Therefore, we decided to investigate other options for conversion of pTAMs 3 to α-aminoboronic acids 4 (Table S6†). Reactions using Cs2CO3 or silica gel/Cs2CO3 in MeOH or MeOH/H2O (95:5 v/v) gave no conversion of 3 to 4 (Table S6, entries 1–4†). The same was observed with TMSCl/Cs2CO3 in MeOH (Table S6, entry 5†). Surprisingly, TMSCl/Cs2CO3 in MeOH/H2O (95:5 v/v) provided 100% conversion of 3a, but the product 4a was contaminated with a side product (Table S6, entry 6†). Finally, replacement of the silicon source with hexamethyldisiloxane (HMDSO, O[Si(CH3)3]2) provided unexpected results (Table S6, entries 7–9†) and to our delight reaction of 3a with HMDSO (3 eq.) in the presence of aqueous HCl (4 eq.) in MeOH provided complete conversion to 4a (Table S6, entry 8†). It should be noted that HMDSO is non-toxic and has been studied as an MRI probe, where no toxic effects were observed when it was injected in mammals.52 Subsequent preparative transformation of pTAMs 3 to the corresponding α-aminoboronic acids 4 proceeded smoothly in excellent 94–100% yields (Scheme 5) without the loss of stereochemistry42 except for 3e where decomposition of the corresponding boronic acid to the benzyl amine was observed (Scheme S7 and Fig. S9†). Importantly, these highly polar and potentially labile compounds were isolated in pure form only by evaporation of volatiles.53
|
| Scheme 5 Conversion of trifluoroborates 3 to boronic acids 4. | |
To demonstrate the significance of the presented methodology, we converted α-aminoboronic acid (R)-4m to bortezomib and ixazomib using a modified solid phase coupling approach (Scheme 6).54 Pure bortezomib and ixazomib were obtained in 44% and 50% yield respectively, which represents overall one of the shortest, simplest and most efficient approaches to these drugs (see Schemes S10–S15†).
|
| Scheme 6 Conversion of (R)-4m to bortezomib and ixazomib. | |
Conclusions
In summary, we established a novel three-step synthetic strategy to a diverse array of chiral α-aminoboronic acids. The presented synthetic methodology is based on the conversion of KATs to their direct aza-analogs pTIMs 2, which are disclosed for the first time and could prove to be valuable organoboron reagents in their own right. Afterwards, highly stereoselective asymmetric hydrogenation of pTIMs 2 to chiral pTAMs 3 using the [(R,R)-TethTsDpen-RuCl] catalyst was successfully accomplished, followed by a novel and mild conversion of trifluoroborate to the boronic acid functionality in the presence of HMDSO and aqueous HCl. The represented transformations feature various aliphatic and aromatic substrates, proceed efficiently in high to excellent yields, are conducted in MeOH and water as sustainable solvents, and enable protecting-group free access to chiral α-aminoboronic acids.
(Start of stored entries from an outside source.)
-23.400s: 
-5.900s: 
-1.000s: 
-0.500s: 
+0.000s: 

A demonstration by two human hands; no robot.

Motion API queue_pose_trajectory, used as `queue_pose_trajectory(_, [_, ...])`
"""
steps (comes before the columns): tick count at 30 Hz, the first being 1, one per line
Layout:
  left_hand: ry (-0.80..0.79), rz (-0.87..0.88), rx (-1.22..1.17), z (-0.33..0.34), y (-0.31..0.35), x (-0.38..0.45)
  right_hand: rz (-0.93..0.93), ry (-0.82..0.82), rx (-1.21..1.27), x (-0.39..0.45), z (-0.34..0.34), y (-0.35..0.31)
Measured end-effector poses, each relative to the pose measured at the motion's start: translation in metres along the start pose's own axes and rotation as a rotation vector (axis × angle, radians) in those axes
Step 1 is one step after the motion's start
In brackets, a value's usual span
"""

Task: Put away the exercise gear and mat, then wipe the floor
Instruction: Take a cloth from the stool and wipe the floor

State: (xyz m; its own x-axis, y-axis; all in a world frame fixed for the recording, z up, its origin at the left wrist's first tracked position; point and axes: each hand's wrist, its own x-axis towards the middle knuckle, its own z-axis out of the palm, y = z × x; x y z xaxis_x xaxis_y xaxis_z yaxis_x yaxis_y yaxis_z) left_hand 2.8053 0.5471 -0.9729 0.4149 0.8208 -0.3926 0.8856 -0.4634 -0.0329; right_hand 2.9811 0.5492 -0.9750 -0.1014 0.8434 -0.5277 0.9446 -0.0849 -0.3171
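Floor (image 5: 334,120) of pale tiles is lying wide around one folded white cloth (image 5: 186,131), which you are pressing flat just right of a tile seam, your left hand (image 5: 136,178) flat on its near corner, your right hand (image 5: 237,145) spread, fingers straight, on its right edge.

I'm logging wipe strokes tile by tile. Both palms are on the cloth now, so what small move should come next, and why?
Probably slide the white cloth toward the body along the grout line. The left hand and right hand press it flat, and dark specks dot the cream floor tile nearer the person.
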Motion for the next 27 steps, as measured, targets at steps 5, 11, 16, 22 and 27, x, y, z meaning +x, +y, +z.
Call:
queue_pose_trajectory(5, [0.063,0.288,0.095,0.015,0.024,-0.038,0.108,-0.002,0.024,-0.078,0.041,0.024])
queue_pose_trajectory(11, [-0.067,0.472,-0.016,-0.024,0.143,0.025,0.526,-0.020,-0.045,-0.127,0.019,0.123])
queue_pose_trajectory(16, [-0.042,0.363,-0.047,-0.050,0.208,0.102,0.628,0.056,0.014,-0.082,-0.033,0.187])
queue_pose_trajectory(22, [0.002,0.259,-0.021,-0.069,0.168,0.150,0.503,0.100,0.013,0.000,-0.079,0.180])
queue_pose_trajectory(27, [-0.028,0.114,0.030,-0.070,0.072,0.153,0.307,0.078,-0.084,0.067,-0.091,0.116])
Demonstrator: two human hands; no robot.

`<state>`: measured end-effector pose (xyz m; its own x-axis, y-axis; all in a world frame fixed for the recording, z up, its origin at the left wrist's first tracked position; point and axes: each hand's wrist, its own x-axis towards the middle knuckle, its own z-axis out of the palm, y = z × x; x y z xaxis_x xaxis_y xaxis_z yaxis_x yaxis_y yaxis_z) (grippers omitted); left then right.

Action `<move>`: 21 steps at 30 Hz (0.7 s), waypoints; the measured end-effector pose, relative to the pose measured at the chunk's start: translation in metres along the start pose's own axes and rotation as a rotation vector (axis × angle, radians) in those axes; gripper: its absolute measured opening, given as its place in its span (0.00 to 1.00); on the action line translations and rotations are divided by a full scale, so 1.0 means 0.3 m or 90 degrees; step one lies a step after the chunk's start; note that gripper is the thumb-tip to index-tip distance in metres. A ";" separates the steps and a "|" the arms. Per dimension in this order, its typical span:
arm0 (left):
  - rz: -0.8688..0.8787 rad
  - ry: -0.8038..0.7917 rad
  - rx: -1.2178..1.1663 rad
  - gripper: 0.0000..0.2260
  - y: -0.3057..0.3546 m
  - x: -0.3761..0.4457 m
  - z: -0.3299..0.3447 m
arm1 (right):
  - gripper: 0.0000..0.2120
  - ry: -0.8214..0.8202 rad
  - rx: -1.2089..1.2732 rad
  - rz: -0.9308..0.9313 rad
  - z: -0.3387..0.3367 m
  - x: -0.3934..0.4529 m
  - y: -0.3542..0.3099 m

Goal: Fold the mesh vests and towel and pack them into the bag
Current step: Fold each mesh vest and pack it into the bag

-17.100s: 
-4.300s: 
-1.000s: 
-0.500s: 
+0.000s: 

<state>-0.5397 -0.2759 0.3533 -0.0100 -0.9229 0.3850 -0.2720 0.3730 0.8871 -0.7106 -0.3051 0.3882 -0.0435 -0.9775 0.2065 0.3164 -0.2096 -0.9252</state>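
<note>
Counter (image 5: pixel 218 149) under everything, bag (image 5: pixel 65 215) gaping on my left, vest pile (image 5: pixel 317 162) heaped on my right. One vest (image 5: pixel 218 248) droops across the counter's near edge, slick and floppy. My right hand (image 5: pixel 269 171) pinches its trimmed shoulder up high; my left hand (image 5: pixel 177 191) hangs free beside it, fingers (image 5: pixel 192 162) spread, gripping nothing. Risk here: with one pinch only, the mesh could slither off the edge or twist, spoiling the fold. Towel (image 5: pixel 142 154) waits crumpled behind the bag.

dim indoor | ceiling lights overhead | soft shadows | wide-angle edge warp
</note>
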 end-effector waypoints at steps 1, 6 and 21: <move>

Our methodology towards these valuable building blocks will enable their broad deployment in access to libraries of novel proteasome inhibitors and beyond,11 as demonstrated by the synthesis of stereochemically pure drugs bortezomib and ixazomib.
Data availability
Data for this paper, including reactions screening and optimization experiments, detailed experimental procedures, overview of key synthetic procedures to bortezomib and characterization data, are provided in the ESI.†
Author contributions
A. Š. and Z. Č. conceived the study. A. Š. performed all experiments and collected the data. I. S. and Z. Č. guided the research. Z. Č. wrote the manuscript. A. Š. and I. S. performed editing of the manuscript. All authors discussed the results and contributed to the finalization of the paper.
Conflicts of interest
There are no conflicts to declare.
Acknowledgements
This work was supported by the Slovenian Research Agency (research program P1-0208, P1-0230 and PhD grant to A. Š.). The authors acknowledge Lek Pharmaceuticals d.d. a Sandoz Company for support in chiral HPLC analysis, Mrs L. Kolenc and Dr N. Žigart for HPLC analyses and Mrs M. Frelih for HRMS analyses.
Notes and references
- For selected monographs on organoboron compounds and their chemistry, see:
(a)
Boronic Acids: Preparation and Applications in Organic Synthesis, Medicine and Materials, ed. D. Hall, Wiley-VCH, Weinheim, 2011, vol. 1 and 2 Search PubMed ;
(b)
Synthesis and Application of Organoboron Compounds, ed. E. Fernández and A. Whiting, Springer International Publishing, Cham, 2015 Search PubMed ;
(c)
Boron-Based Compounds, ed. E. Hey-Hawkins and C. V. Teixidor, John Wiley & Sons, Ltd, Chichester, 2018 Search PubMed .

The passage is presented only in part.